ASSIGNMENT
Would you print every entry below exactly as written, omitting the images?

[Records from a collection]

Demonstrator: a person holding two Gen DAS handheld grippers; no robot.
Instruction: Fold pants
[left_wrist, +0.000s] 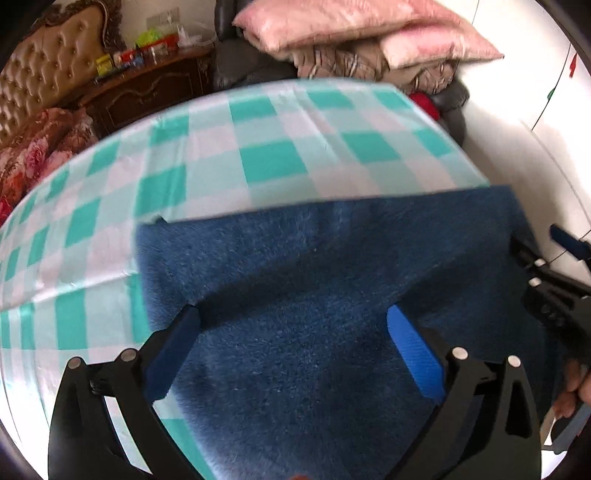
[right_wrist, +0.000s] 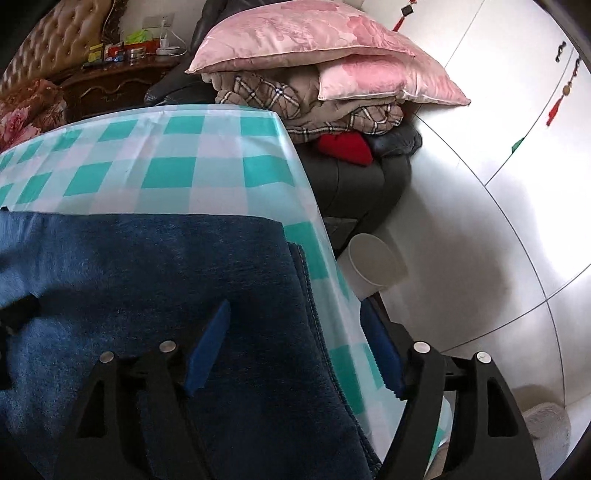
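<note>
Dark blue fleece pants (left_wrist: 314, 295) lie folded flat on a table with a teal and white checked cloth (left_wrist: 221, 147). My left gripper (left_wrist: 293, 321) is open just above the pants, its blue pads apart with nothing between them. My right gripper (right_wrist: 295, 314) is open over the pants' right edge (right_wrist: 207, 266), where stacked layers and a stitched seam show; its left pad is over the fabric and its right pad is over the table edge (right_wrist: 303, 177). The right gripper also shows at the right side of the left wrist view (left_wrist: 546, 266).
Pink pillows (right_wrist: 325, 48) and folded blankets are piled on a dark sofa (right_wrist: 354, 184) behind the table. A white paper cup (right_wrist: 373, 264) sits beside the table's right edge. A wooden dresser (left_wrist: 147, 88) with small items stands at the far left. White floor (right_wrist: 498, 221) lies right.
</note>
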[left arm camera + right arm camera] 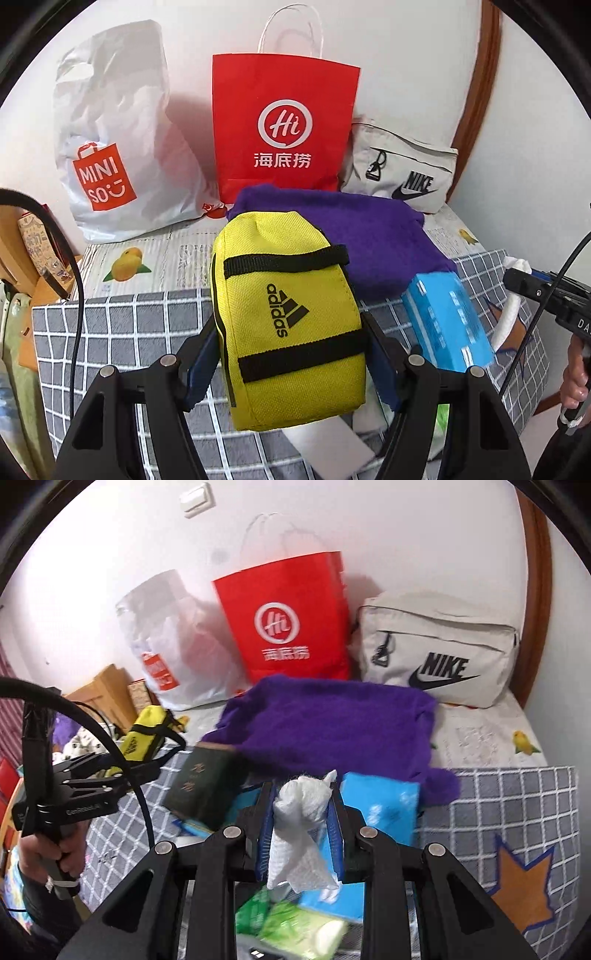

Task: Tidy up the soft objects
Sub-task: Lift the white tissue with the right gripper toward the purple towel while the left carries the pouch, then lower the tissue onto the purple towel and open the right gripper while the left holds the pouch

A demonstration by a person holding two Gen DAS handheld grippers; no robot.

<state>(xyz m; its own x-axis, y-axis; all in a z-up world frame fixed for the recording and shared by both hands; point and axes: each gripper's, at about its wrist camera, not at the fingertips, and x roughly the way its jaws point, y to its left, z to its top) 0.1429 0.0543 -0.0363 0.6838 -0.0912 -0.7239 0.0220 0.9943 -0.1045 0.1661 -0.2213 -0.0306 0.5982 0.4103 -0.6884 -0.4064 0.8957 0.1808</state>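
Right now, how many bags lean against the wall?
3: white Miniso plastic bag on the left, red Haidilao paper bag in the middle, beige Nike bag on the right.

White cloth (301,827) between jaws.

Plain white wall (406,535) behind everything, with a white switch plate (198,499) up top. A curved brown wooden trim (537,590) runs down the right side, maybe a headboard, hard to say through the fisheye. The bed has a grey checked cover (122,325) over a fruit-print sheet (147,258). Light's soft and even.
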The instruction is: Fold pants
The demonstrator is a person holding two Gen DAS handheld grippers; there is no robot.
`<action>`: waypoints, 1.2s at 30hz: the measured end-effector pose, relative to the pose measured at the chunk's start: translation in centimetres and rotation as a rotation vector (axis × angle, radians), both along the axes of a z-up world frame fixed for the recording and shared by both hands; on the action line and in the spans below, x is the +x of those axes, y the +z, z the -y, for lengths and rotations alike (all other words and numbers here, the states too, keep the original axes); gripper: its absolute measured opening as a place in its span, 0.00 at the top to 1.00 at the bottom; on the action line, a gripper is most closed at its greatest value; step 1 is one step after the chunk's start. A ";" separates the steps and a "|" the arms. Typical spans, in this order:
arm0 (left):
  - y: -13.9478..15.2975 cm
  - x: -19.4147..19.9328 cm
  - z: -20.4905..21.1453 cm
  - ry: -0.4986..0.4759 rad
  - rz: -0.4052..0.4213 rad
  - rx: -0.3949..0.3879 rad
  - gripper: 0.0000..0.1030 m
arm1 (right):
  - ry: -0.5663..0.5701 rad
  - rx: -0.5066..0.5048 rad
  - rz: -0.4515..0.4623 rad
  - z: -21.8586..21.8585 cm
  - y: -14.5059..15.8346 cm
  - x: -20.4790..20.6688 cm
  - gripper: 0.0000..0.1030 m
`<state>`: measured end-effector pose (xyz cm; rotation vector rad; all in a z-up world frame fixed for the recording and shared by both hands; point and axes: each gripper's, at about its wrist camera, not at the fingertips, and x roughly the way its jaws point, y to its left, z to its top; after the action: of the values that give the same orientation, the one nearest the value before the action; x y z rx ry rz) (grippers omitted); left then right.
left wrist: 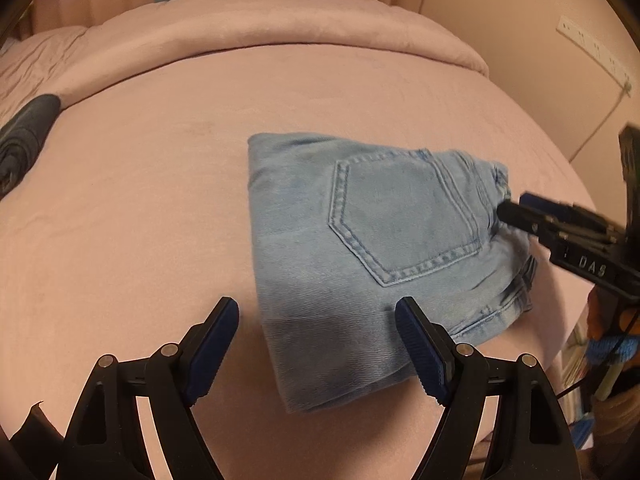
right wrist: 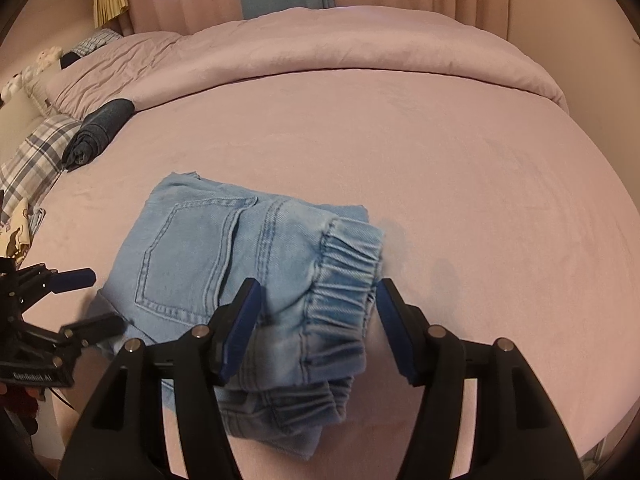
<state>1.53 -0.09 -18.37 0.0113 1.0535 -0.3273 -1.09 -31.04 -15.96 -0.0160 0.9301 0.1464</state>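
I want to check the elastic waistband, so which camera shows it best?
The right wrist view: the waistband sits close, between the open right gripper. The left wrist view shows only its bunched edge, far off.

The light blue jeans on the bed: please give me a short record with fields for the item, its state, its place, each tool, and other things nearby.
item: light blue jeans
state: folded into a compact bundle, back pocket facing up, elastic cuffs on one end
place: on the pink bed cover
left tool: open, fingers straddling the near edge of the jeans, nothing gripped
right tool: open, fingers on either side of the cuff end, nothing gripped
nearby: dark rolled garment at the far left of the bed, apart from the jeans
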 end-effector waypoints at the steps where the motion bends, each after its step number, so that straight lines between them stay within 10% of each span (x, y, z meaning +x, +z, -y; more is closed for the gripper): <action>1: 0.1 0.1 -0.4 0.008 -0.003 -0.020 0.22 | -0.005 0.002 0.000 0.1 0.0 -0.1 0.42; 17: -0.9 2.9 -1.9 0.097 -0.079 -0.222 0.22 | -0.057 0.204 -0.110 2.4 -1.3 -0.8 0.34; 36: -3.3 5.9 -1.8 0.103 -0.174 -0.263 0.17 | -0.096 0.350 -0.217 3.9 -3.6 -0.9 0.15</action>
<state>7.41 1.70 -21.72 -0.3115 1.1713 -0.3761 -1.98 -34.90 -19.59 0.3739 1.1090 0.2229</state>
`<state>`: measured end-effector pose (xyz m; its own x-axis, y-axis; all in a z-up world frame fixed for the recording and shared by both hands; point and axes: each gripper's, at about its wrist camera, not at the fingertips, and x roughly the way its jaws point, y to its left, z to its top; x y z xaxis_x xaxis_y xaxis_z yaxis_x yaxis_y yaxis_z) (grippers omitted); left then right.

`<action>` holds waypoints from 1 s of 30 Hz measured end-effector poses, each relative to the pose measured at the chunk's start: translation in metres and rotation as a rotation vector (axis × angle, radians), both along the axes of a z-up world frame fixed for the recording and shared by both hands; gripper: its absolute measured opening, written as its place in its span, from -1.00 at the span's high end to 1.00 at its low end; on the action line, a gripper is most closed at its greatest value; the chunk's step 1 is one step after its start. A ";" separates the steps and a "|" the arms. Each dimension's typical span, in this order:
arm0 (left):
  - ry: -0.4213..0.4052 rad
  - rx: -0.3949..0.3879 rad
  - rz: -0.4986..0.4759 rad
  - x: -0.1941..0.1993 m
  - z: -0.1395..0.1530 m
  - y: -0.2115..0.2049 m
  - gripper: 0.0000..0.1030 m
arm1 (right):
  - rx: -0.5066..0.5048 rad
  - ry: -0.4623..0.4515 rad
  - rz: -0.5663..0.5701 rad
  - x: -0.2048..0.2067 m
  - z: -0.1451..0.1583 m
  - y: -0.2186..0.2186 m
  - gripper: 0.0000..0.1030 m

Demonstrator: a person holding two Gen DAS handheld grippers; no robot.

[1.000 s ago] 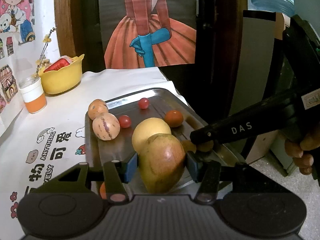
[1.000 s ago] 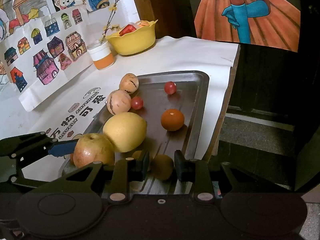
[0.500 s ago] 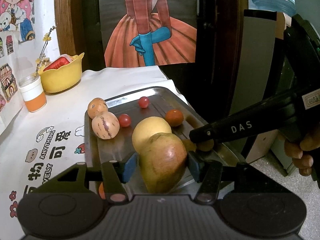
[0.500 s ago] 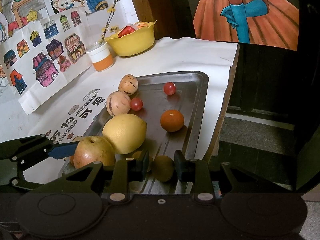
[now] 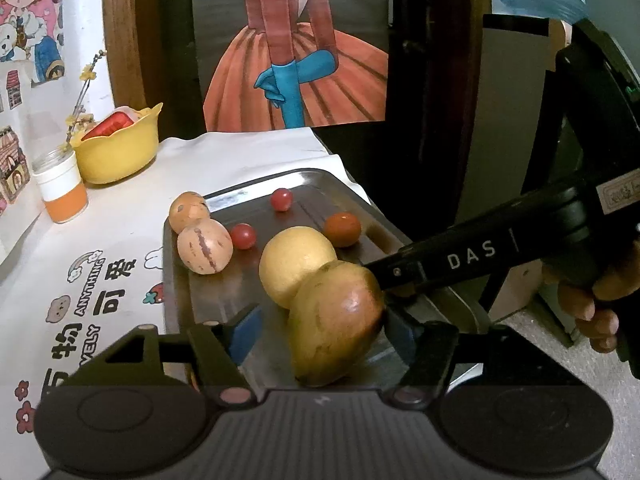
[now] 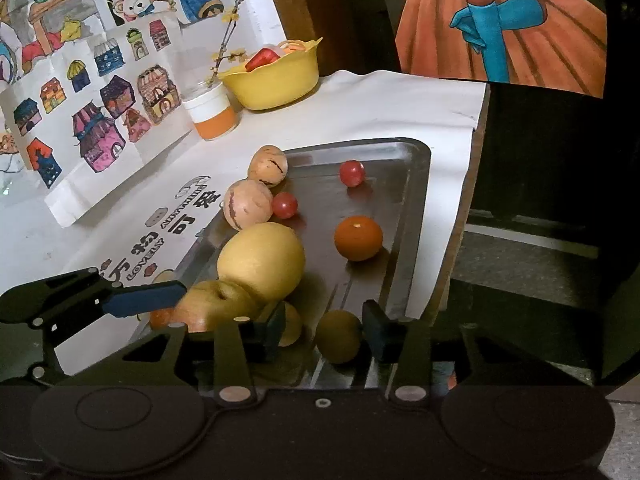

EXERCISE SOLUTION
Demonstrator: a person holding two Gen DAS handheld grippers; no robot.
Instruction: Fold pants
[left_wrist, +0.000s] 
[right_wrist, +0.000s] 
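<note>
Dark blue fleece pants (left_wrist: 314, 295) lie folded flat on a table with a teal and white checked cloth (left_wrist: 221, 147). My left gripper (left_wrist: 293, 321) is open just above the pants, its blue pads apart with nothing between them. My right gripper (right_wrist: 295, 314) is open over the pants' right edge (right_wrist: 207, 266), where stacked layers and a stitched seam show; its left pad is over the fabric and its right pad is over the table edge (right_wrist: 303, 177). The right gripper also shows at the right side of the left wrist view (left_wrist: 546, 266).
Pink pillows (right_wrist: 325, 48) and folded blankets are piled on a dark sofa (right_wrist: 354, 184) behind the table. A white paper cup (right_wrist: 373, 264) sits beside the table's right edge. A wooden dresser (left_wrist: 147, 88) with small items stands at the far left. White floor (right_wrist: 498, 221) lies right.
</note>
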[left arm camera + right arm camera] 

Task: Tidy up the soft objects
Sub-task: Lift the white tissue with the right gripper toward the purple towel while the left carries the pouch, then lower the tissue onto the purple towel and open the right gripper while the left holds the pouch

A demonstration by a person holding two Gen DAS handheld grippers; no robot.

<state>(xyz m; its own x-axis, y-axis; all in a z-up world frame fixed for the recording and shared by both hands; point and axes: each gripper's, at about its wrist camera, not at the fingertips, and x roughly the way its jaws point, y to its left, z to its top) 0.1429 0.0543 -0.0363 0.6838 -0.0912 -0.7239 0.0220 0.9943 -0.1045 0.1661 -0.2213 -0.0306 0.5982 0.4103 -0.6884 -0.4064 0.8957 0.1808</state>
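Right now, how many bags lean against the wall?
3: white Miniso plastic bag on the left, red Haidilao paper bag in the middle, beige Nike bag on the right.

White cloth (301,827) between jaws.

Plain white wall (406,535) behind everything, with a white switch plate (198,499) up top. A curved brown wooden trim (537,590) runs down the right side, maybe a headboard, hard to say through the fisheye. The bed has a grey checked cover (122,325) over a fruit-print sheet (147,258). Light's soft and even.
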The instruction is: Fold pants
The demonstrator is a person holding two Gen DAS handheld grippers; there is no robot.
`<action>`: waypoints, 1.2s at 30hz: the measured end-effector pose, relative to the pose measured at the chunk's start: translation in centimetres and rotation as a rotation vector (axis × angle, radians), both along the axes of a z-up world frame fixed for the recording and shared by both hands; on the action line and in the spans below, x is the +x of those axes, y the +z, z the -y, for lengths and rotations alike (all other words and numbers here, the states too, keep the original axes); gripper: its absolute measured opening as a place in its span, 0.00 at the top to 1.00 at the bottom; on the action line, a gripper is most closed at its greatest value; step 1 is one step after the chunk's start. A ";" separates the steps and a "|" the arms. Typical spans, in this order:
arm0 (left):
  - y: -13.9478..15.2975 cm
  - x: -19.4147..19.9328 cm
  - z: -20.4905..21.1453 cm
  - ry: -0.4986..0.4759 rad
  - rz: -0.4052..0.4213 rad
  - rx: -0.3949..0.3879 rad
  - gripper: 0.0000..0.1030 m
arm1 (right):
  - ry: -0.5663..0.5701 rad
  - rx: -0.5066..0.5048 rad
  - rz: -0.4515..0.4623 rad
  - z: -21.8586..21.8585 cm
  - y: -14.5059..15.8346 cm
  - x: -20.4790..20.6688 cm
  - gripper: 0.0000..0.1030 m
`<state>`: measured end-effector pose (xyz cm; rotation vector rad; all in a z-up world frame fixed for the recording and shared by both hands; point and axes: each gripper's, at about its wrist camera, not at the fingertips, and x roughly the way its jaws point, y to its left, z to its top; after the action: of the values that give the same orientation, the one nearest the value before the action; x y z rx ry rz) (grippers omitted); left then right.
left wrist: 
right wrist: 
<state>1.53 -0.09 -18.37 0.0113 1.0535 -0.3273 -1.09 -31.04 -15.96 -0.0160 0.9301 0.1464</state>
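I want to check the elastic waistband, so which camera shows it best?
The right wrist view: the waistband sits close, between the open right gripper. The left wrist view shows only its bunched edge, far off.

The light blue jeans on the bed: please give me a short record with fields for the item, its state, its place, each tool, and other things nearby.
item: light blue jeans
state: folded into a compact bundle, back pocket facing up, elastic cuffs on one end
place: on the pink bed cover
left tool: open, fingers straddling the near edge of the jeans, nothing gripped
right tool: open, fingers on either side of the cuff end, nothing gripped
nearby: dark rolled garment at the far left of the bed, apart from the jeans
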 end-effector waypoints at the steps where the motion bends, each after its step number, so that straight lines between them stay within 10% of each span (x, y, z meaning +x, +z, -y; more is closed for the gripper): <action>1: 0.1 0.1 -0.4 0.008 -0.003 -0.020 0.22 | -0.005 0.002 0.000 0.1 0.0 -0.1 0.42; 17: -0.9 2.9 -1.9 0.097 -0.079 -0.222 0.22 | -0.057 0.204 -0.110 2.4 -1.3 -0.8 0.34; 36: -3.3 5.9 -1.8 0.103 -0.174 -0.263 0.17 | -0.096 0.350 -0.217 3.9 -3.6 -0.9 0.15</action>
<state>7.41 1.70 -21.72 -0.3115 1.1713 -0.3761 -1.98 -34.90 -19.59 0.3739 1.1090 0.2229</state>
`<state>`: measured end-effector pose (xyz m; its own x-axis, y-axis; all in a z-up world frame fixed for the recording and shared by both hands; point and axes: each gripper's, at about its wrist camera, not at the fingertips, and x roughly the way its jaws point, y to its left, z to its top; x y z xaxis_x xaxis_y xaxis_z yaxis_x yaxis_y yaxis_z) (grippers omitted); left then right.

`<action>` holds waypoints from 1 s of 30 Hz measured end-effector poses, each relative to the pose measured at the chunk's start: translation in metres and rotation as a rotation vector (axis × angle, radians), both along the axes of a z-up world frame fixed for the recording and shared by both hands; gripper: its absolute measured opening, written as its place in its span, from -1.00 at the span's high end to 1.00 at its low end; on the action line, a gripper is most closed at its greatest value; the chunk's step 1 is one step after its start. A ";" separates the steps and a "|" the arms. Each dimension's typical span, in this order:
arm0 (left):
  - ry: -0.4213..0.4052 rad
  - rx: -0.3949..0.3879 rad
  - rz: -0.4986..0.4759 rad
  - x: -0.1941..0.1993 m
  - z: -0.1395..0.1530 m
  - y: -0.2115..0.2049 m
  - gripper: 0.0000..0.1030 m
arm1 (right):
  - rx: -0.5066..0.5048 rad
  - ry: -0.4623..0.4515 rad
  - rz: -0.5663..0.5701 rad
  - x: -0.2048..0.2067 m
  - z: -0.1451..0.1583 m
  - y: -0.2186..0.2186 m
  - gripper: 0.0000..0.1030 m

Demonstrator: a person holding two Gen DAS handheld grippers; no robot.

[1.000 s ago] 
[1.000 s ago] 
[0.500 s ago] 
[0.500 s ago] 
[now] 
[now] 

What this exercise asked for has been supplied.